Please reproduce the listing below exactly, leaving out every picture.

*** Supplied data Section Begins ***

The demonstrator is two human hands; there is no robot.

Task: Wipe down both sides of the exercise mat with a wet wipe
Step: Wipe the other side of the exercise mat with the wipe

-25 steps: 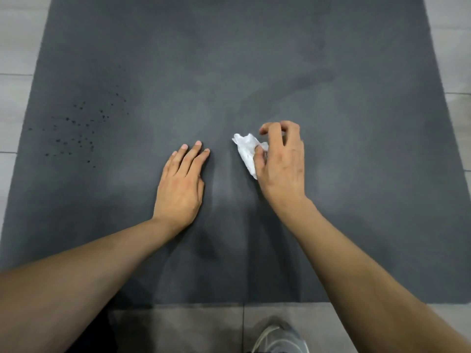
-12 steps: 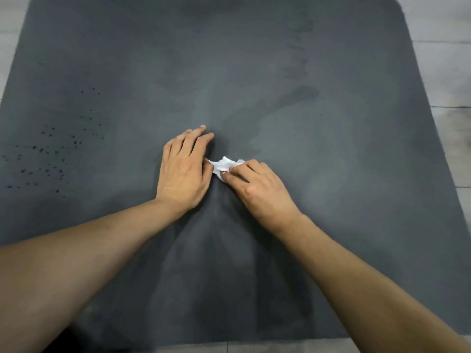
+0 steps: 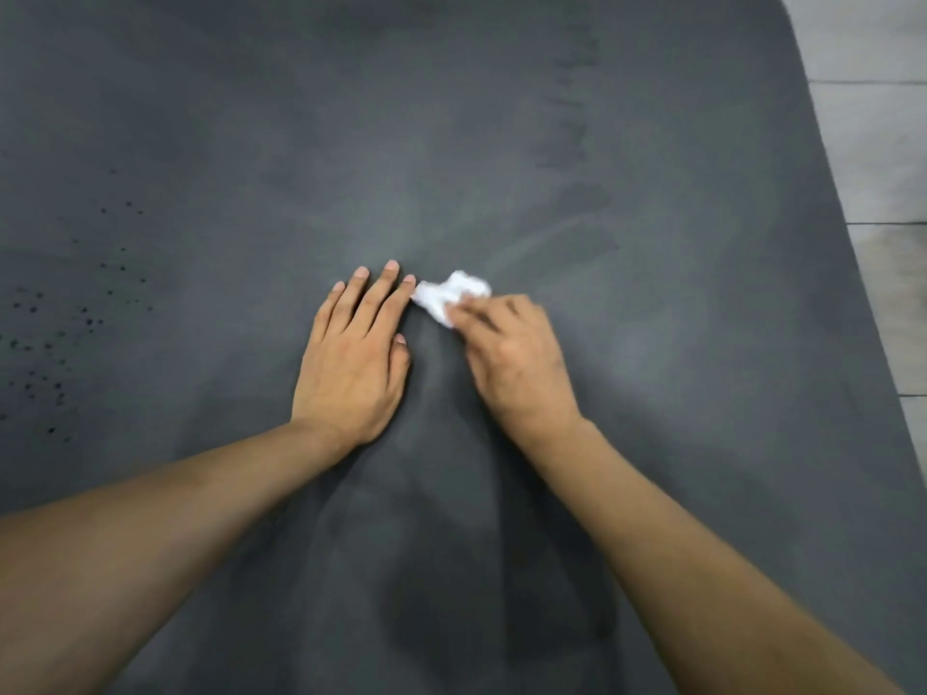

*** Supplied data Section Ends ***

**Result of this task**
The demonstrator is two human hands; there is no robot.

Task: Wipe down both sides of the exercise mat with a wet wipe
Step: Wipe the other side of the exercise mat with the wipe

-25 steps: 
-12 steps: 
+0 steps: 

This finishes the response to the exercise.